The weakest part of Sugar, surprisingly, is Styne and Merrill’s undistinguished score. Some Like It Hot already had its share of music, period songs such as “By the Beautiful Sea” and three numbers sung by Sugar: “Running Wild,” “I Wanna Be Loved By You,” and “I’m Through With Love.” These are missed, especially when replaced by such forgettable songs as the excruciatingly clunky “What Do You Give to a Man Who’s Had Everything?” which nearly ruins the comical love scene aboard Osgood’s yacht. “November Song,” sung by Osgood and a chorus of cane-wielding coots, reminding us that even naughty old men need love, is probably the most pathetic addition to the score. It would be three decades before Mel Brooks showed us how to do this right, with his hilarious “Little Old Lady Land” number from The Producers, the memorable production number featuring elderly dowagers tap dancing with walkers.
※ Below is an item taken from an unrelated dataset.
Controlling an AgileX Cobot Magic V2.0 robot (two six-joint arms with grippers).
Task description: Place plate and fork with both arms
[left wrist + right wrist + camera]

Musical Theatre Guild’s production featured a nearly all female team, from director Kirsten Chandler and choreographer Wendy Rosoff to musical director Jan Roper, who led the excellent all-girl five-piece band that performed upstage. The costumes and wigs provided for Ford and Davis were well designed, especially for Davis (“size 40, extra, extra long”), while Fahn’s flapper outfits were sexy and appropriate to the period.
Sugar may not be the best stage musical adapted from a film, but, as MTG showed, with the right director and a good cast, it can still result in an enjoyable evening at the theater.